Extended Data Fig. 1 Josephson junctions with AB/BA domain walls.

(a) Piezo-force micrograph showing domains in an MTGB before its encapsulation in hBN. The blue and green triangles indicate two neighboring regions with AB and BA stacking. (b) Photocurrent map for one of our fully encapsulated MTGB stacks that was used to make the studied Josephson junctions (photoexcitation energy of 188 meV, n ≈ 1012 cm−2). Negative photocurrents are shown in blue, positive in red, and the white stripes in between reveal domain walls40. (c) Photocurrent map of a chosen domain walls with an overlaid design for superconducting electrodes, which is shown by the shaded red areas. (d) Optical micrograph of the same region as in panel c after depositing the electrodes. (e) Atomic-force microscopy (AFM) image of one of the studied Josephson junctions. The darker areas correspond to superconducting electrodes. (f) Schematic of our ‘edgeless’ devices where MTGBs extended beyond the width W of Josephson junctions to avoid the presence of graphene edges in between the electrodes (compare with our ‘edged’ devices in Fig. 1a of the main text). The greenish triangles represent different AB and BA domains.

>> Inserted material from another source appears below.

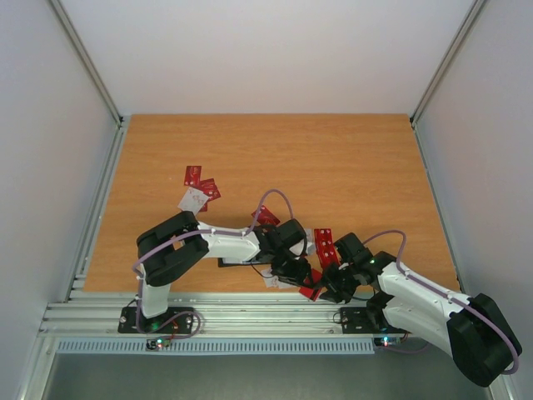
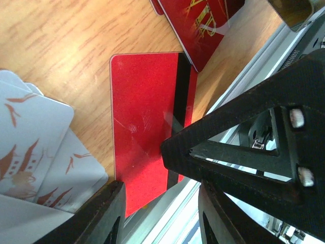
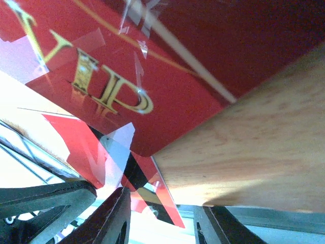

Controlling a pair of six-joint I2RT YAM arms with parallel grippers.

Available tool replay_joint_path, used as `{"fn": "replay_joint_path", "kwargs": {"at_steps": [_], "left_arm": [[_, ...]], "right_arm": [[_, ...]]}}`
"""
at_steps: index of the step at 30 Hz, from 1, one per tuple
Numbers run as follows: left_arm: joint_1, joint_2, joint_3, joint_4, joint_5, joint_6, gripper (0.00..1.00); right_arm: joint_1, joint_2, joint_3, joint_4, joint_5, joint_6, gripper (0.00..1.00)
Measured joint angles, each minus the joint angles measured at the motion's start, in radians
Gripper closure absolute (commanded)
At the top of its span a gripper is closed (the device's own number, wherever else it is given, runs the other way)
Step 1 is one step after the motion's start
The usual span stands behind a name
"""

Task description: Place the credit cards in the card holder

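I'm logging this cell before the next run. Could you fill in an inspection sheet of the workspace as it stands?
Surface: wooden table, no damage seen.
Job's things: red and white cards scattered far left; red cards between the arms; striped red card overhanging the near edge; black card holder mostly hidden under the left arm.
Clutter: nothing seen.
Grippers: left gripper jaws apart over the striped red card; right gripper jaws apart around its overhanging edge.
Cables: purple cables loop along both arms.
Surroundings: white walls; metal rails along the near edge.
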Motion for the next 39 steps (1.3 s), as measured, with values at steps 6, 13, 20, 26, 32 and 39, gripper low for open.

Extended Data Fig. 2 Normal-state transport.

(a) Typical Landau fan diagram for our MTGB devices. This particular junction contained a single domain wall and had L ≈ 150 nm. The filling factors ν indicated by the dashed lines were calculated using the known capacitance to the back gate; T = 10 K. (b) Two-probe conductance at the neutrality point as a function of B for different NDW. For all the plotted junctions, L was between 150 and 200 nm; T = 10 K. (c) Resistance as a function of gate-induced n at different T for two representative junctions with 0 and 1 domain walls at 14 T (L ≈ 200 and 150 nm, respectively). Both junctions were ‘edged’. (d) Corresponding conductance at ν = 0 (after subtracting relatively small contact resistances).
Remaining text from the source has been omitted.